TO DO: Write out the full listing exactly as it appears below.

+++

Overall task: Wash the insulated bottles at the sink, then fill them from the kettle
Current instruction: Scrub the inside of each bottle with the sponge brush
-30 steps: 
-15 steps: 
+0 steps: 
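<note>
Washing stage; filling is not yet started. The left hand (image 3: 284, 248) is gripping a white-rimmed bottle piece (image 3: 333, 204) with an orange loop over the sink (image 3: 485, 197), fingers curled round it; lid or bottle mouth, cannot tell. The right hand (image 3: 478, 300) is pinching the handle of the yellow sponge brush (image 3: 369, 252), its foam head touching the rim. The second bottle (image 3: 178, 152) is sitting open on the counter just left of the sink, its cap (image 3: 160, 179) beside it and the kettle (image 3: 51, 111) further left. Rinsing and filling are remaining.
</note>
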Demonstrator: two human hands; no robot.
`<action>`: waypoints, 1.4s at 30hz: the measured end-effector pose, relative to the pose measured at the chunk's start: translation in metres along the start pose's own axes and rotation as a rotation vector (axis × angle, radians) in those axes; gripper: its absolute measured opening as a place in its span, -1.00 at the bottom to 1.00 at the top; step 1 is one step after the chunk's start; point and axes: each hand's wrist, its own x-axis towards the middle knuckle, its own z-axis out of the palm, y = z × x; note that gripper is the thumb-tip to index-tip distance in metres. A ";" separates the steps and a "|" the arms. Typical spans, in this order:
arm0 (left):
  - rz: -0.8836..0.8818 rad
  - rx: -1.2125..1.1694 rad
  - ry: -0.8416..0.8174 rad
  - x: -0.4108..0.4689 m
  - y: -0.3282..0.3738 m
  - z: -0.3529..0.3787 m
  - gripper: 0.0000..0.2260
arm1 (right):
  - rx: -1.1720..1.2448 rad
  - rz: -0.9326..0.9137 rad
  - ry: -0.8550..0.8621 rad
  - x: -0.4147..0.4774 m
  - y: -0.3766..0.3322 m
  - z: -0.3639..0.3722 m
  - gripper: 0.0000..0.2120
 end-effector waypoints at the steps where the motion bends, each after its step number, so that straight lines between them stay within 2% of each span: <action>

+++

SOLUTION FOR THIS PROBLEM:
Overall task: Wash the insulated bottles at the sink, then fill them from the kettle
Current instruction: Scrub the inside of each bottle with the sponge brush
-30 steps: 
-15 steps: 
+0 steps: 
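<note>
Washing stage; filling is not yet started. The left hand (image 3: 284, 248) is gripping a white-rimmed bottle piece (image 3: 333, 204) with an orange loop over the sink (image 3: 485, 197), fingers curled round it; lid or bottle mouth, cannot tell. The right hand (image 3: 478, 300) is pinching the handle of the yellow sponge brush (image 3: 369, 252), its foam head touching the rim. The second bottle (image 3: 178, 152) is sitting open on the counter just left of the sink, its cap (image 3: 160, 179) beside it and the kettle (image 3: 51, 111) further left. Rinsing and filling are remaining.
</note>
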Demonstrator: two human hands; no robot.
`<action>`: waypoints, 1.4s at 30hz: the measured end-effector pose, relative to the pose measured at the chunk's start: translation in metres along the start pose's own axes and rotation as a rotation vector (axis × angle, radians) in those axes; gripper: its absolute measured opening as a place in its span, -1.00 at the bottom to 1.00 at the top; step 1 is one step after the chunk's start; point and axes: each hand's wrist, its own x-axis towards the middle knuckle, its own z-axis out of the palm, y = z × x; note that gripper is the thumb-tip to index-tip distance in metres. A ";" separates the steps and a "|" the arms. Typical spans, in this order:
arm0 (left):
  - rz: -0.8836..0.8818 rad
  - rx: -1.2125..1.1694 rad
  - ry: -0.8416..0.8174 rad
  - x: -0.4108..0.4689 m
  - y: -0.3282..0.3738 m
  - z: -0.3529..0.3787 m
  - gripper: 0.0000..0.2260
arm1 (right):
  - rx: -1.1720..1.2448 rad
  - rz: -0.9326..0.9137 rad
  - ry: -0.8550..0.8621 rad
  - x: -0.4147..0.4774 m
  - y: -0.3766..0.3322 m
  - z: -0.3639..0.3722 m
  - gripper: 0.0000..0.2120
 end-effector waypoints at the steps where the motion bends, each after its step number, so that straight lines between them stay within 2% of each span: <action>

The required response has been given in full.